Few recaps differentiated from the larger slide of the team toward a difficult set of decisions, so in those terms, the White Sox needed this game. Chris Sale stretching a perfect game to the seventh inning, throwing the first shutout of his career and making it a one-hitter to boot–was easily the most superlative performance and exciting night of the season–something rousing to arrest a disquietingly quiet descent into the bottom of the division.
But it also comes in the wake of a team meeting hosted by Robin Ventura that was quickly followed by another sloppily-played loss on Saturday. Despite Paul Konerko, a veteran of struggle-inspired team meetings at this point in life, insisting that a lack of an immediate, inspired result was not an indictment of the meeting’s effect, an emphatic triumph on the back of Chris Sale washes away some concern Ventura’s pleas went ignored, or were above what his group was capable of fulfilling. The team needed a win to stop more inevitable conversations from happening immediately.
ESPN isn’t scheduled to cast its eyes upon the White Sox again this season and its unlikely that they’ll go out of their way to amend that. But while a good White Sox team usually seems unjustly denied of attention, this seemed like an awful time to shine a national spotlight on their state of affairs. Their league-worst offense is the fodder that damning statistical graphics are made for, their fielding errors–while overemphasized–make for particularly terrible television, especially during a showcase for the league. Sale didn’t just run interference on these issues, he commanded attention for the White Sox in a positive way that went past the results of the game. He even led some version of SportsCenter or ESPNews or whatever is on at the gym at 11 pm, an put those sleek 1983 uniforms on display for everyone.

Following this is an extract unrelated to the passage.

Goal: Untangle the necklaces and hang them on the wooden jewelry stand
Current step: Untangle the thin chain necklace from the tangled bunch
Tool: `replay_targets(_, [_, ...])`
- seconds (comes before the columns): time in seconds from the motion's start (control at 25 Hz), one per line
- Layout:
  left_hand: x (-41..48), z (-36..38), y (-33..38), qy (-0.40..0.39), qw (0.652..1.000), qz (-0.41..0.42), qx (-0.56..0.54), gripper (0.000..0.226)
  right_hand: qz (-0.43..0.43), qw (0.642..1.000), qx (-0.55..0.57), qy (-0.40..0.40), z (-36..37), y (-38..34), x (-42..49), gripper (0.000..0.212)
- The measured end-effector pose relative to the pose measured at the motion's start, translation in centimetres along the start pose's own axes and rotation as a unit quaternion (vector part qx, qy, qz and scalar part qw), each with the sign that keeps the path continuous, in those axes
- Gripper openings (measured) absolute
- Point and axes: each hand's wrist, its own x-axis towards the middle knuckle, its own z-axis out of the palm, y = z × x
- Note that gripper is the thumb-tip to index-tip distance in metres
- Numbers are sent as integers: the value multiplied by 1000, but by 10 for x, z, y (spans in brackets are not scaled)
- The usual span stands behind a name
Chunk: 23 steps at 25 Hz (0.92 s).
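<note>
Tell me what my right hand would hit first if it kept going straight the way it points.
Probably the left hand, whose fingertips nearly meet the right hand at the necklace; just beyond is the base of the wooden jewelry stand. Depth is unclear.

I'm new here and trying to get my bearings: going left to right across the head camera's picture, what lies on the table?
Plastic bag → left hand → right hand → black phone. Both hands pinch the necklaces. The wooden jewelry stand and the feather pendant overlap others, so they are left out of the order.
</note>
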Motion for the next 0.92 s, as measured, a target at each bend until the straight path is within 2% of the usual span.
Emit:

Probably the least pressing concern that was addressed Sunday night was the actual work of Chris Sale. He dropped his ERA by over half a run to under 3.00 in one night. He’s a month removed from his nightmare in Cleveland and has had quality outings in his other seven starts, even if his most dominant form has been absent all season. It may still be absent, at least in terms of strikeouts (seven over nine innings), but Sunday was the strongest indication that everything is OK with the pitcher the Sox have tabbed as their ace since they inked his extension
Sale’s velocity was outstanding, easily sitting 93-95 and topping out at 96 mph. More importantly, he was throwing it by hitters for swinging strikes at those rates and his changeup was so dominant that it converted his slider into a luxury item. It goes without saying that May is too early in the season to say anything about Sale’s ability to hold up, but it looks fine and highly enjoyable right now. As much as the occasional rough patch and regression is deserved for Sale, the White Sox certainly don’t have anything else working strong enough to endure such a period.

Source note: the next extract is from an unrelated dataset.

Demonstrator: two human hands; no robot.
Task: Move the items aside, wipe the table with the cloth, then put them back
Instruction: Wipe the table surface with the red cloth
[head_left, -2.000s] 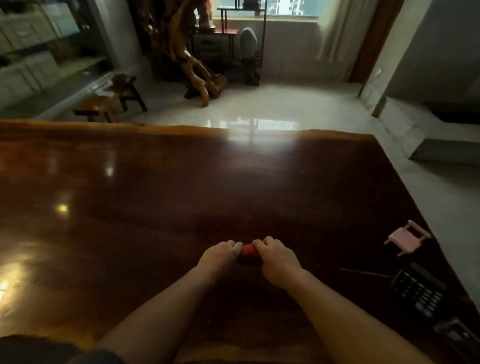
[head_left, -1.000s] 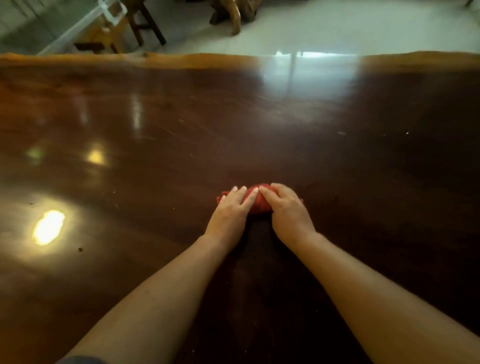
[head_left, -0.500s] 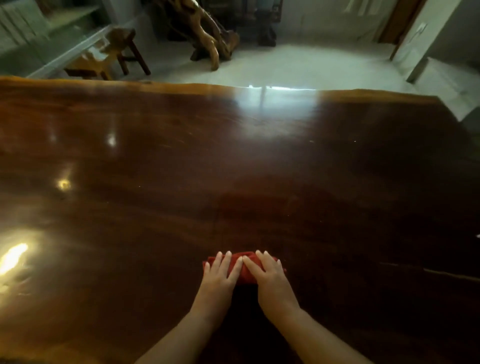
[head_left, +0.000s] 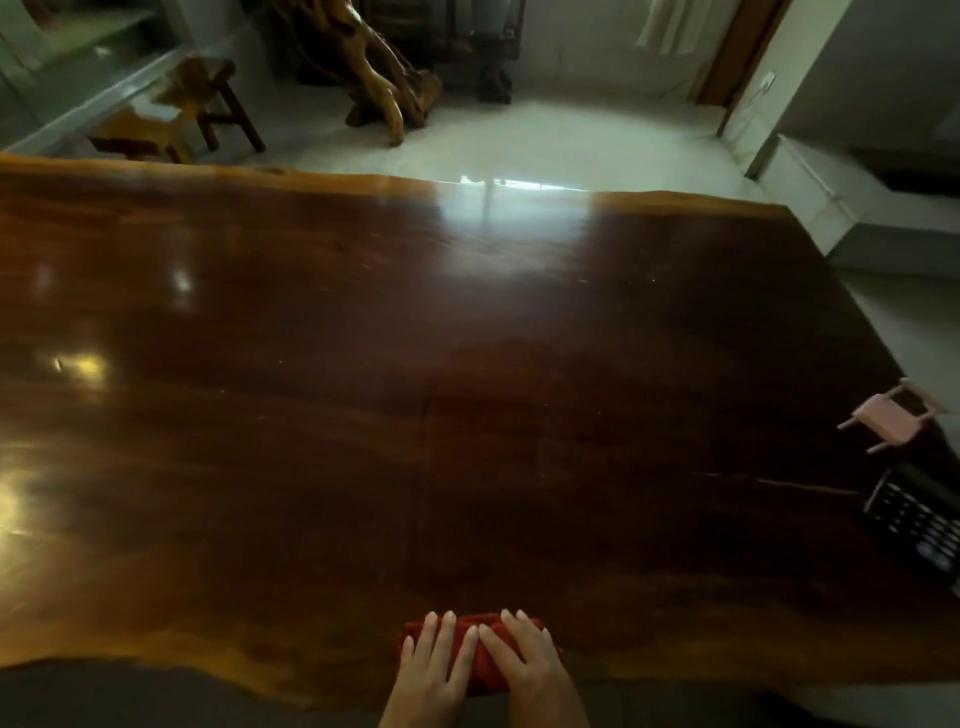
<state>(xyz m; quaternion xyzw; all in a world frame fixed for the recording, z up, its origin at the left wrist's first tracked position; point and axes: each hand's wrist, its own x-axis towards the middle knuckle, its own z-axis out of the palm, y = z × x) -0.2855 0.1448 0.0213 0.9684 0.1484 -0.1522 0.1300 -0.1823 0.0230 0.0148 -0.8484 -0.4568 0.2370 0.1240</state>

There were certainly troubling elements remaining. Removing the highest-paid hitter from the lineup is not something you want to have to do to jump-start the offense, Jeff Keppinger put his entire physical force into a ball and it resulted in a looping 285-foot ball to left field and a thoroughly out of sorts C.J. Wilson was dueling Sale to a draw for most of the night, but a fully-working ace enabled the Sox to put their best face on for the rest of the world.
It doesn’t change anything about the White Sox reality. The offense remains in a state that makes previous years where the run support for Jake Peavy and John Danks was maligned seem like the salad days, but Sale makes team legitimacy appear closer than it might really be.